### Exercise requirements
Aside from the pictures, copy the listing exactly.

### Collected data
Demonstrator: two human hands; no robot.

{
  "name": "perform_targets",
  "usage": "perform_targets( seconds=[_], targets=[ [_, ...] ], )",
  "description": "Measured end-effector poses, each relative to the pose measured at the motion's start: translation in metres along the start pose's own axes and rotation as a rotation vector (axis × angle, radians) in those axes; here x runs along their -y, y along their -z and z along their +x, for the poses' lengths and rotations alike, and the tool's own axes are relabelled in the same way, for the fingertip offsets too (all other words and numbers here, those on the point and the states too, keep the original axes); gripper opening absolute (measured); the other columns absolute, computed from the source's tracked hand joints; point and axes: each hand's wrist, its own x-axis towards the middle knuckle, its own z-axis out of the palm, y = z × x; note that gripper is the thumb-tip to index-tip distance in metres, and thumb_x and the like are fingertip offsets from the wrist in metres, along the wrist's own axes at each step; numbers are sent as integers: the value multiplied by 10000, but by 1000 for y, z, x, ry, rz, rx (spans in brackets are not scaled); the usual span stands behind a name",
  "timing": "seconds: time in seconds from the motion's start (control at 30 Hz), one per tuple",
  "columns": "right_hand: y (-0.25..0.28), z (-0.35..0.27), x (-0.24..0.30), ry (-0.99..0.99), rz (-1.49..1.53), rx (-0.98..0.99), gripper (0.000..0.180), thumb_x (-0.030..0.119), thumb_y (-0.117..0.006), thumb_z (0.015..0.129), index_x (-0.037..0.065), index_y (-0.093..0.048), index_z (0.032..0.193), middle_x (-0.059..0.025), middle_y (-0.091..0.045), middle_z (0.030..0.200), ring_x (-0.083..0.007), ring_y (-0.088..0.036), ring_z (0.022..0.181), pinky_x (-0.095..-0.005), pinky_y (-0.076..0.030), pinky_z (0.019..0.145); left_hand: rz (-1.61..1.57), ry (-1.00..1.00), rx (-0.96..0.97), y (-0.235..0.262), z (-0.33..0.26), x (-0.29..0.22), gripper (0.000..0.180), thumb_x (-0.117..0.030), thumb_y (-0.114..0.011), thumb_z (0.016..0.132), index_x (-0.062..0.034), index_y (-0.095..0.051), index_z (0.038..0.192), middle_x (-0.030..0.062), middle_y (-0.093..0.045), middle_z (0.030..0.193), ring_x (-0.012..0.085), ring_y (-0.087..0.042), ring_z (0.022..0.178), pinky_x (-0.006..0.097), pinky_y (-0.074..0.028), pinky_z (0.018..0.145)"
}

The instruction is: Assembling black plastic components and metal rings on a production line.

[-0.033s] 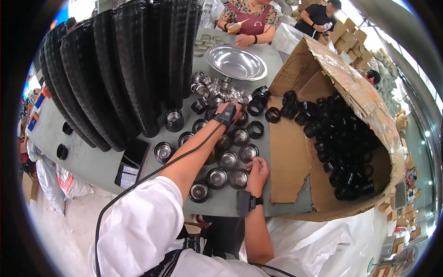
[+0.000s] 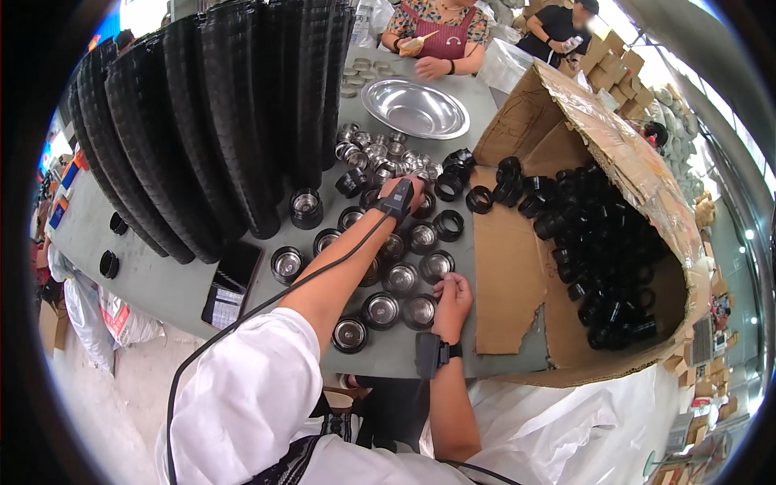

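Observation:
Over the loose shiny metal cups (image 2: 353,152), my left hand (image 2: 411,194) reaches in at the far side of the group. Its fingers are mostly hidden behind the wrist device, so any grip is out of sight. My right hand (image 2: 453,301) rests lower down, fingers curled, with thumb and forefinger at the rims of two black rings with metal cups inside (image 2: 437,264). Whether anything is pinched there cannot be made out. Several similar ring-and-cup pieces (image 2: 380,310) stand between my forearms. Bare black rings (image 2: 447,226) lie to the right of my left hand.
Tall curved stacks of black rings (image 2: 226,121) fill the left. A phone (image 2: 232,287) lies on the grey table (image 2: 162,295). An open cardboard box (image 2: 505,299) full of black rings is at the right. Behind stands a metal basin (image 2: 416,109); a co-worker's hand (image 2: 434,68) rests beyond it.

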Motion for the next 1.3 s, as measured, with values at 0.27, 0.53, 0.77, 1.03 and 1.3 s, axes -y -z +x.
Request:
perform_targets(
  seconds=[0.27,0.53,0.77,1.03,1.3],
  targets=[
    [2,2,1,21,-6,-21,133,125,-489,910,14,-561,922,-8,-568,720,-66,-492,647,-208,-398,604,-179,-27,-286,5,-12,4,259,-146,-570,814,-86,-527,1061,160,-531,987,365,-572,865,446,-482,721],
    [0,6,-3,34,-3,-8,119,116,-500,904,15,-562,914,-11,-566,723,-73,-499,655,-207,-399,603,55,5,57,2,23,12,299,-108,-517,796,-132,-634,1071,150,-641,1034,318,-634,923,408,-529,728],
    [2,3,-2,17,7,-10,135,122,-498,906,6,-565,922,-14,-563,723,-77,-502,656,-206,-401,604,96,13,-19,22,17,-8,205,-47,-615,698,-75,-666,895,163,-660,895,342,-641,856,431,-527,691],
    [2,0,-4,22,40,-17,125,116,-501,900,11,-569,899,-12,-563,695,-72,-499,629,-202,-395,590,100,-114,-366,34,-6,-9,93,-127,-595,736,-68,-631,798,101,-573,902,293,-579,854,409,-498,685],
    [0,1,-2,48,-17,0,147,130,-499,906,0,-566,913,-19,-557,712,-83,-504,640,-219,-417,598,59,-372,-71,10,-32,-55,112,-203,-592,773,-116,-612,840,63,-611,860,278,-593,880,402,-410,766]
  ],
)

### Task solution
Demonstrator: two human hands; no robot.

{
  "name": "perform_targets",
  "usage": "perform_targets( seconds=[_], targets=[ [_, ...] ], )",
  "description": "Measured end-effector poses, each relative to the pose measured at the motion's start: translation in metres along the start pose's own axes and rotation as a rotation vector (axis × angle, radians) in those axes; here x runs along their -y, y along their -z and z along their +x, for the poses' lengths and rotations alike, and the tool's own axes are relabelled in the same way, for the fingertip offsets too (all other words and numbers here, those on the point and the states too, keep the original axes); gripper opening absolute (measured); the other columns absolute, computed from the source's tracked hand joints; point and axes: each hand's wrist, its own x-axis towards the middle knuckle, its own z-axis out of the palm, y = z × x; note that gripper is the thumb-tip to index-tip distance in metres, and thumb_x and the like are fingertip offsets from the wrist in metres, along the wrist's own axes at each step; numbers are sent as integers: the value multiplied by 10000, but by 1000 for y, z, x, ry, rz, rx (spans in brackets are not scaled); the usual span stands behind a name",
  "timing": "seconds: time in seconds from the motion's start (control at 30 Hz), one per tuple",
  "columns": "right_hand: y (-0.25..0.28), z (-0.35..0.27), x (-0.24..0.30), ry (-0.99..0.99), rz (-1.49..1.53), rx (-0.98..0.99), gripper (0.000..0.180), thumb_x (-0.030..0.119), thumb_y (-0.117..0.006), thumb_z (0.015..0.129), index_x (-0.037..0.065), index_y (-0.093..0.048), index_z (0.032..0.193), middle_x (-0.059..0.025), middle_y (-0.091..0.045), middle_z (0.030..0.200), ring_x (-0.083..0.007), ring_y (-0.088..0.036), ring_z (0.022..0.181), pinky_x (-0.095..-0.005), pinky_y (-0.076..0.030), pinky_z (0.019..0.145); left_hand: rz (-1.61..1.57), ry (-1.00..1.00), rx (-0.96..0.97), y (-0.235..0.262), z (-0.33..0.26), x (-0.29..0.22), gripper (0.000..0.180), thumb_x (-0.117..0.030), thumb_y (-0.114..0.011), thumb_z (0.016..0.132), index_x (-0.062..0.034), index_y (-0.095..0.051), index_z (0.038..0.192), middle_x (-0.030..0.062), middle_y (-0.093..0.045), middle_z (0.030..0.193), ring_x (-0.012..0.085), ring_y (-0.087..0.042), ring_z (0.022..0.178), pinky_x (-0.006..0.097), pinky_y (-0.074..0.028), pinky_z (0.018..0.145)"
}

The instruction is: Assembling black plastic components and metal rings on a production line.

[-0.033s] 
[+0.000s] 

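Observation:
Over the loose shiny metal cups (image 2: 353,152), my left hand (image 2: 411,194) reaches in at the far side of the group. Its fingers are mostly hidden behind the wrist device, so any grip is out of sight. My right hand (image 2: 453,301) rests lower down, fingers curled, with thumb and forefinger at the rims of two black rings with metal cups inside (image 2: 437,264). Whether anything is pinched there cannot be made out. Several similar ring-and-cup pieces (image 2: 380,310) stand between my forearms. Bare black rings (image 2: 447,226) lie to the right of my left hand.
Tall curved stacks of black rings (image 2: 226,121) fill the left. A phone (image 2: 232,287) lies on the grey table (image 2: 162,295). An open cardboard box (image 2: 505,299) full of black rings is at the right. Behind stands a metal basin (image 2: 416,109); a co-worker's hand (image 2: 434,68) rests beyond it.
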
Motion for the next 1.3 s, as measured, with values at 0.27, 0.53, 0.77, 1.03 and 1.3 s, axes -y -z +x.
Request:
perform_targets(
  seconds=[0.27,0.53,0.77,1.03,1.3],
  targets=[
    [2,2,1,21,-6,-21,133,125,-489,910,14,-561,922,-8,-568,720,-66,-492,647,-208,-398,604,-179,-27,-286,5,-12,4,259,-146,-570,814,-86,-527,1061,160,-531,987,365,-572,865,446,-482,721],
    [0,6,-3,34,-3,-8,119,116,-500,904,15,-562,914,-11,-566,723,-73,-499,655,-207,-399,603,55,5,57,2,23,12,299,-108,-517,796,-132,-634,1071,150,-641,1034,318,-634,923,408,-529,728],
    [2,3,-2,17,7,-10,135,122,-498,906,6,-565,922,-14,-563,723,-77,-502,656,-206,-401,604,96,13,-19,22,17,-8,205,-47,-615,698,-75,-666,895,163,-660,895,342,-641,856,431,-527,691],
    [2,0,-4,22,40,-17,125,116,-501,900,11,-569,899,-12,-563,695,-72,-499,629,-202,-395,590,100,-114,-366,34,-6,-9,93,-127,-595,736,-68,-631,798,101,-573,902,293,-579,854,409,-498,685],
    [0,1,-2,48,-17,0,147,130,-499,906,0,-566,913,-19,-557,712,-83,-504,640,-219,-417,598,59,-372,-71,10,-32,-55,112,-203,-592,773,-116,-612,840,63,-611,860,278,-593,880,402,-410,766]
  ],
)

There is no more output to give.